• _EXERCISE GOAL_
Give back exactly the lines of the data below, starting with the line that has "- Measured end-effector" and going on through the line that has "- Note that".

= = =

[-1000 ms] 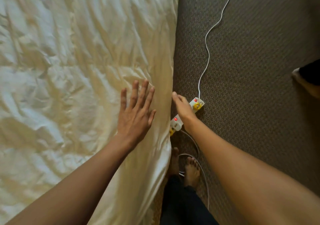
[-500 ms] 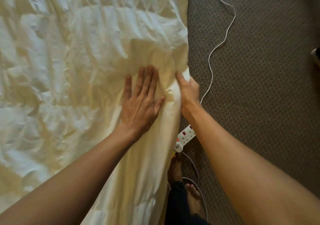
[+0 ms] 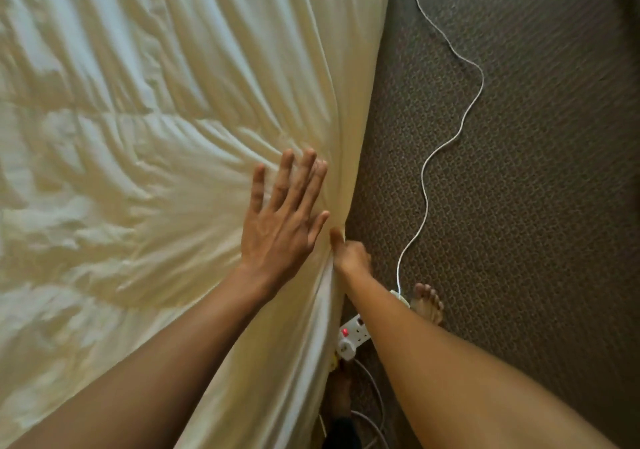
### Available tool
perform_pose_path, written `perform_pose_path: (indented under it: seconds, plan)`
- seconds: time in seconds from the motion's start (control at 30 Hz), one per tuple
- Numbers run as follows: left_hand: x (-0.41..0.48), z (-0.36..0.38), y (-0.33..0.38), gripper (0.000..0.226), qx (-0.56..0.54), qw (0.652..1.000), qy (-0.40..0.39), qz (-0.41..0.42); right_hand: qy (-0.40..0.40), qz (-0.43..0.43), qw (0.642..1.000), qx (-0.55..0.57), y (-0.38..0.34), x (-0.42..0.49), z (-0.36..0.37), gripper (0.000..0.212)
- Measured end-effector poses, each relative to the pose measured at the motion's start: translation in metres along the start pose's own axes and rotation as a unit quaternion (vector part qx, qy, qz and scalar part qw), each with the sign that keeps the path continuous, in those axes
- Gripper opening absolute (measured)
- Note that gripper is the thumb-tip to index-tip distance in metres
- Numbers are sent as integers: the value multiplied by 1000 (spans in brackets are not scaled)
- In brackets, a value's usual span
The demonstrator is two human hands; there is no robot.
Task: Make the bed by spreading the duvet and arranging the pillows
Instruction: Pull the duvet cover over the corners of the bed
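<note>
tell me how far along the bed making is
Done: the duvet lies spread, reaching the side edge. In hand: the left hand lies flat on it near that edge while the right hand grips the edge, fabric drawn into folds toward it. Left: creases show across the duvet, and no pillows are in view, so arranging them cannot be judged.

— What's the floor like?
— Brown patterned carpet (image 3: 536,206), darker toward the far right.
— Anything lying on it?
— A thin white cable (image 3: 424,185) snakes across it, and a white extension socket (image 3: 353,336) shows a red light.
</note>
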State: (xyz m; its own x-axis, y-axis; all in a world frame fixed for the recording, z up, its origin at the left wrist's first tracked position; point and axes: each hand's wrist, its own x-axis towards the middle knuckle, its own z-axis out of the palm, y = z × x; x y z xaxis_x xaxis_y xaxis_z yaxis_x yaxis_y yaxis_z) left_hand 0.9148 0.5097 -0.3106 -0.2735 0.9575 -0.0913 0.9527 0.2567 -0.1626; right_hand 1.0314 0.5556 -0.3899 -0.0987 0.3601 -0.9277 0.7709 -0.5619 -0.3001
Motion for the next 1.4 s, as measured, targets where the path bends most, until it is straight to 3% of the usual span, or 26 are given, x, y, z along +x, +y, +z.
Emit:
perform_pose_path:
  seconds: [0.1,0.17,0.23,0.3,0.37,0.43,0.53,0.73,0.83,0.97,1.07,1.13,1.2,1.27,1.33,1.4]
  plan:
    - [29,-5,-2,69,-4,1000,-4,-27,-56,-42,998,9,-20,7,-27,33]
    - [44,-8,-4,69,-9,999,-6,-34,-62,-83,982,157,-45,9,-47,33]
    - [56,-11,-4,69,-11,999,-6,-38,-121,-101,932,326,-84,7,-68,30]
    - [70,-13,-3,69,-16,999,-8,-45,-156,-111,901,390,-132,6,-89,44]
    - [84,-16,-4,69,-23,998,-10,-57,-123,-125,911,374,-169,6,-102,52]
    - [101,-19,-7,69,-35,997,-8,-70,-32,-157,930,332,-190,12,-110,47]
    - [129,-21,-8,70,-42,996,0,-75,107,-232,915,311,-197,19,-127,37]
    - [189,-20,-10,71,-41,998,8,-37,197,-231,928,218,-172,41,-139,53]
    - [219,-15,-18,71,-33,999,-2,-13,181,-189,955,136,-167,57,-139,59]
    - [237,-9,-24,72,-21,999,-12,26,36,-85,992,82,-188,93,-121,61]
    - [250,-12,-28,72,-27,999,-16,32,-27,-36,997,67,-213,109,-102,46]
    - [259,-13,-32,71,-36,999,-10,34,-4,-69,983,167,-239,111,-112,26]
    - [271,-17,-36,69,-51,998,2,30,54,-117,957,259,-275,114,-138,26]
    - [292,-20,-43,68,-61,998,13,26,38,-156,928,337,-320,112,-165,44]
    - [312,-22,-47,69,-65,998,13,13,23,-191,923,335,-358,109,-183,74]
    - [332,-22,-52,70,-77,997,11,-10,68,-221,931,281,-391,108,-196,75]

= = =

• _RESPONSE AREA_
- Measured end-effector poses, each relative to the pose measured at the motion's start: translation in metres along the start pose's own axes and rotation as a unit quaternion (vector part qx, qy, qz and scalar part qw), each with the sign that keeps the path continuous, in those axes
- Gripper opening absolute (measured)
- Note that gripper is the thumb-tip to index-tip distance in metres

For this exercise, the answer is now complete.